Bende küçükken her şeyin güzel olduğunu ve mutlu mesut yaşayacağımızı düşünürdüm. Taki altıncı sınıfa kadar.Ben daca altıncı sınıfa giderken gerçekler bir tokat gibi çarptı yüzüme. İşte ben o zaman hayatın hiç de mutlu olmadığını,hiç kimseye adaletli davranmadığını ve çok acımasız olduğunu öğrendim. İnsanların sonuna kadar mutlu yaşamayacağımı, her zaman önlerine bir engelin çıkacağını öğrendim. Ve eğer yaşamak istiyorsak her zaman için bir bedel ödememiz gerektiğini.
Babam...Benim biricik kahramanım. İlk,son ve tek aşkım. Ben suratımı astığımda yüz yıl düşünsem bile aklıma gelemeyecek espriler yapıp beni güldüren o adam.
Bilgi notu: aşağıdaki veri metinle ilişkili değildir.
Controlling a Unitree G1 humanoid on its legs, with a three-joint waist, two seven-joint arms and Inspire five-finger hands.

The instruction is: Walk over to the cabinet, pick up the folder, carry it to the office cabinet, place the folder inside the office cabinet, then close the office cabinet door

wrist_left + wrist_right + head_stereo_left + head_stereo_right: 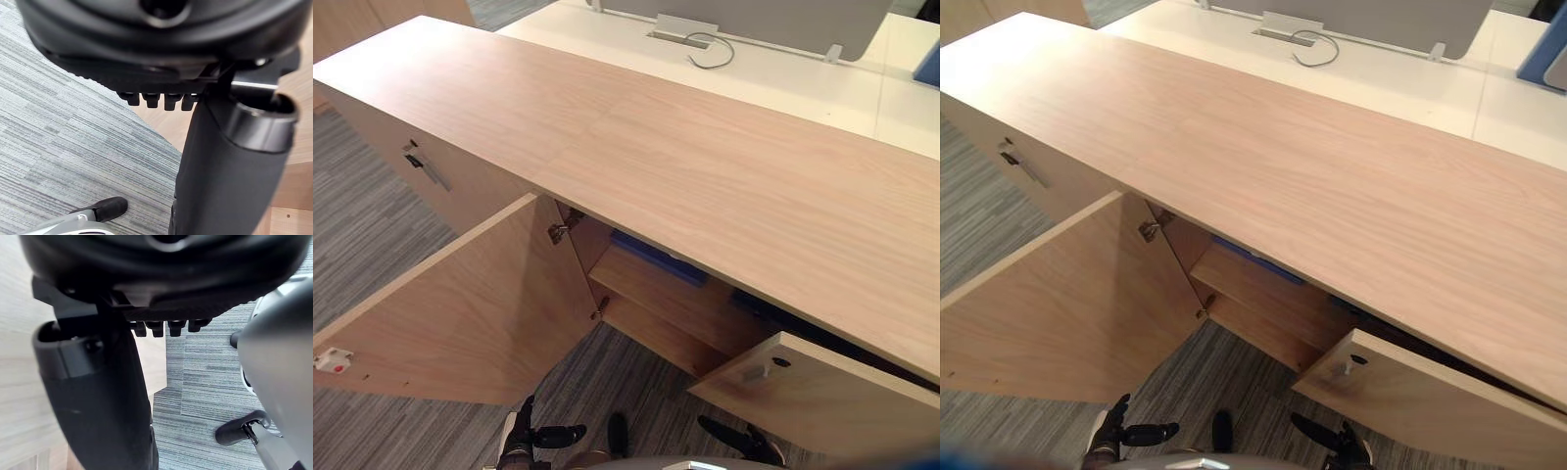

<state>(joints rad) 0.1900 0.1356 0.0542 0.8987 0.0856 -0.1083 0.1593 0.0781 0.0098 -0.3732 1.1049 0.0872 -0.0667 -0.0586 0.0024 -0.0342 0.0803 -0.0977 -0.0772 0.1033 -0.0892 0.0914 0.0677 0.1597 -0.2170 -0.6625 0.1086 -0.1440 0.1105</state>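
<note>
In my left wrist view the fingers (157,100) point straight away from the camera, loose, and the thumb (230,171) stands apart from them. Nothing lies between them, only carpet (63,147) beyond. The right wrist view gives the same: the fingers (166,327) are relaxed, the thumb (98,396) is free, and nothing is held. From the head camera I see the left hand (522,438) and the right hand (749,446) hanging low in front of the office cabinet (705,166), touching no part of it.

The blue folder (658,257) lies on the upper shelf (656,289) inside, just under the cabinet top and close behind the hinge (558,232). Most of it is hidden, so I cannot tell how deep it sits.

With both hands empty and the folder on the shelf, I judge that the placing is done and only the closing remains. The left door (470,313) stands swung wide out toward me. The right door (822,397) is only partly out.

For the next move I would bring the left hand behind the outer face of the wide door and push it round with flat fingers. First I would check that the folder's edge does not stick out past the shelf, or the door may catch on it.
</note>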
Pelerinli kahramanları çok sevdiğim için bir kumaşı pelerin yapıp beni kötü cadının elinden kurtaran,hem beyaz at olup hem de prenslik yaparak benim ' beyaz atlı prensim ' olan adam.
Her sabah babamın yine beni öperek uyandırması için annem beni uyandırmaya çalıştığında uyanmayan ben. Ve her sabah üşenmeden gelip beni öpen babam. Çok güzel bir masal dı hayat. Taki o geceye kadar. O geceden sonra hiç bir şey eskisi gibi olmadı. O masal mutsuz bitti. Ve o masal bir daha açılmamak üzere rafa kaldırıldı. Zamanla o masal unutulacak, tozlanacak,yırtılacak ve yerini yeni masallara bırakarak yok olacak.